Stored entries:
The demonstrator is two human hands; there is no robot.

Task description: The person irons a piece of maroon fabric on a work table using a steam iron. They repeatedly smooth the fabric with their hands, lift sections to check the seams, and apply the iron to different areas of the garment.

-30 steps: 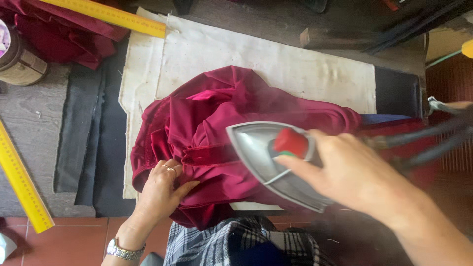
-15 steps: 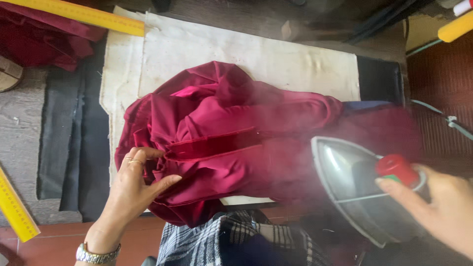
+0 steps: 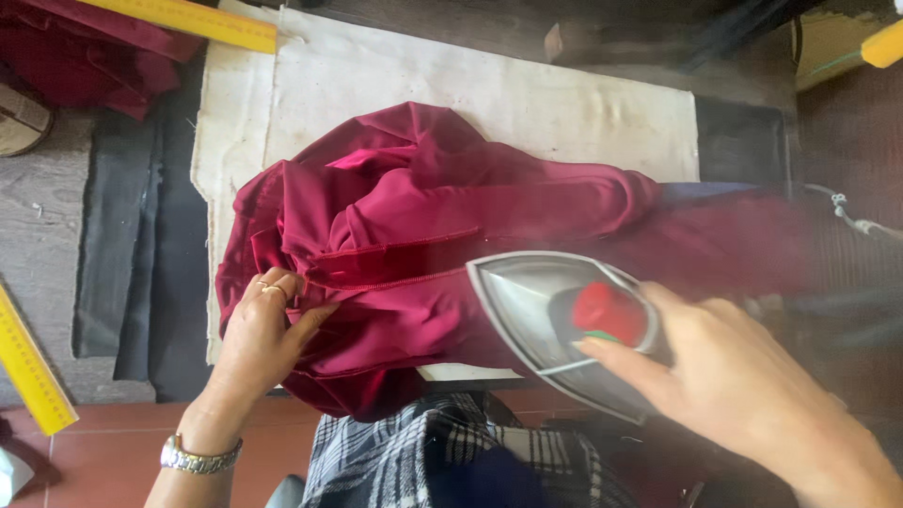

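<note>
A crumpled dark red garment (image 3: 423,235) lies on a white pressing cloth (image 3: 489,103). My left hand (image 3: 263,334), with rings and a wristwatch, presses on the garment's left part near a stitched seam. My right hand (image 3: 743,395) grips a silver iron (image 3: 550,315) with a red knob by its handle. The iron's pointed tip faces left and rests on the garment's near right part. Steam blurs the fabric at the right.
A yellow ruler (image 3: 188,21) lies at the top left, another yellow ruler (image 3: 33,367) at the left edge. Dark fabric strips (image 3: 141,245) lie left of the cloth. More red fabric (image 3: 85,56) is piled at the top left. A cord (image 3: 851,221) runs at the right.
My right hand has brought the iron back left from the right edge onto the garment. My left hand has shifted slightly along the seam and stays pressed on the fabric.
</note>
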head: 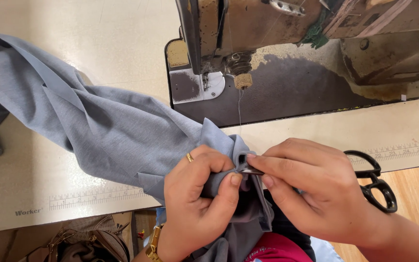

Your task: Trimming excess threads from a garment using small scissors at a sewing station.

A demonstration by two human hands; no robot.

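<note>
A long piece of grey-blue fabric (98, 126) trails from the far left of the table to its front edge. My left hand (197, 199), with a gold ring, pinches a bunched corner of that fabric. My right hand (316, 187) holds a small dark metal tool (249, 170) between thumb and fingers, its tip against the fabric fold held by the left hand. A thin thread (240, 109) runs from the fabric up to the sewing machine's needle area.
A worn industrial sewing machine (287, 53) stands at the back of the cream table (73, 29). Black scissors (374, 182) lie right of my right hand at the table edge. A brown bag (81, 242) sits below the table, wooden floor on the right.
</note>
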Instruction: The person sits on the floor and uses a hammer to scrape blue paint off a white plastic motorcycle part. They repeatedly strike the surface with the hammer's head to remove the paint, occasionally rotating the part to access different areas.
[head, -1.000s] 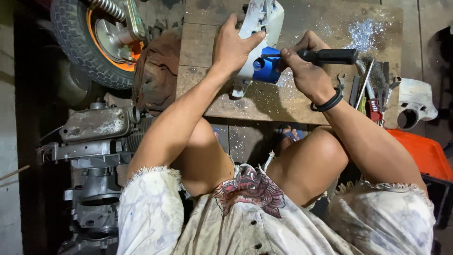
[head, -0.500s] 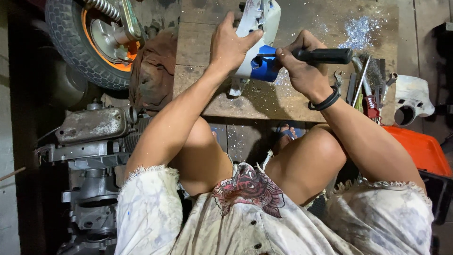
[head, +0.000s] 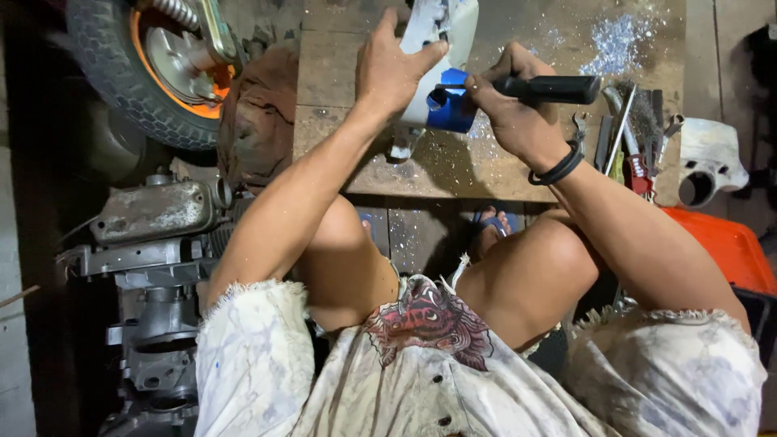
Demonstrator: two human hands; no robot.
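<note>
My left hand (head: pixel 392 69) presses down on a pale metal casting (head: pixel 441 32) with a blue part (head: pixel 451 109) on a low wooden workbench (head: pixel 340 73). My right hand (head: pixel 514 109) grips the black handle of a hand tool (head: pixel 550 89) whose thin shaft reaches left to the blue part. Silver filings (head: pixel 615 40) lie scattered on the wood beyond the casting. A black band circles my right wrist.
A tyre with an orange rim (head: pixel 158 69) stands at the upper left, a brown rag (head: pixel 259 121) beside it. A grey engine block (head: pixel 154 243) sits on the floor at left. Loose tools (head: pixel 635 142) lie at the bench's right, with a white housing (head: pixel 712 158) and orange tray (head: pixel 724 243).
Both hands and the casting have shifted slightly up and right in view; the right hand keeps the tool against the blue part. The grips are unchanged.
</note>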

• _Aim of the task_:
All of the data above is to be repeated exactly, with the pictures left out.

• _Answer for the task_:
The demonstrator is two human hands; there is no robot.

Task description: The person irons a piece of maroon fabric on a work table using a steam iron. They repeatedly smooth the fabric with their hands, lift sections to check the seams, and apply the iron to different areas of the garment.

-30 steps: 
-15 steps: 
+0 steps: 

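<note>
A crumpled dark red garment (image 3: 423,235) lies on a white pressing cloth (image 3: 489,103). My left hand (image 3: 263,334), with rings and a wristwatch, presses on the garment's left part near a stitched seam. My right hand (image 3: 743,395) grips a silver iron (image 3: 550,315) with a red knob by its handle. The iron's pointed tip faces left and rests on the garment's near right part. Steam blurs the fabric at the right.
A yellow ruler (image 3: 188,21) lies at the top left, another yellow ruler (image 3: 33,367) at the left edge. Dark fabric strips (image 3: 141,245) lie left of the cloth. More red fabric (image 3: 85,56) is piled at the top left. A cord (image 3: 851,221) runs at the right.
My right hand has brought the iron back left from the right edge onto the garment. My left hand has shifted slightly along the seam and stays pressed on the fabric.
</note>
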head: 

Your task: Trimming excess threads from a garment using small scissors at a sewing station.

A demonstration by two human hands; no robot.

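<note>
A long piece of grey-blue fabric (98, 126) trails from the far left of the table to its front edge. My left hand (197, 199), with a gold ring, pinches a bunched corner of that fabric. My right hand (316, 187) holds a small dark metal tool (249, 170) between thumb and fingers, its tip against the fabric fold held by the left hand. A thin thread (240, 109) runs from the fabric up to the sewing machine's needle area.
A worn industrial sewing machine (287, 53) stands at the back of the cream table (73, 29). Black scissors (374, 182) lie right of my right hand at the table edge. A brown bag (81, 242) sits below the table, wooden floor on the right.
</note>
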Instruction: The person sits on the floor and uses a hammer to scrape blue paint off a white plastic motorcycle part. They repeatedly strike the surface with the hammer's head to remove the paint, occasionally rotating the part to access different areas.
[head, -1.000s] 
[head, -0.500s] 
[head, +0.000s] 
Demonstrator: two human hands; no robot.
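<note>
My left hand (head: pixel 392 69) presses down on a pale metal casting (head: pixel 441 32) with a blue part (head: pixel 451 109) on a low wooden workbench (head: pixel 340 73). My right hand (head: pixel 514 109) grips the black handle of a hand tool (head: pixel 550 89) whose thin shaft reaches left to the blue part. Silver filings (head: pixel 615 40) lie scattered on the wood beyond the casting. A black band circles my right wrist.
A tyre with an orange rim (head: pixel 158 69) stands at the upper left, a brown rag (head: pixel 259 121) beside it. A grey engine block (head: pixel 154 243) sits on the floor at left. Loose tools (head: pixel 635 142) lie at the bench's right, with a white housing (head: pixel 712 158) and orange tray (head: pixel 724 243).
Both hands and the casting have shifted slightly up and right in view; the right hand keeps the tool against the blue part. The grips are unchanged.
</note>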

That concludes the answer to this exercise.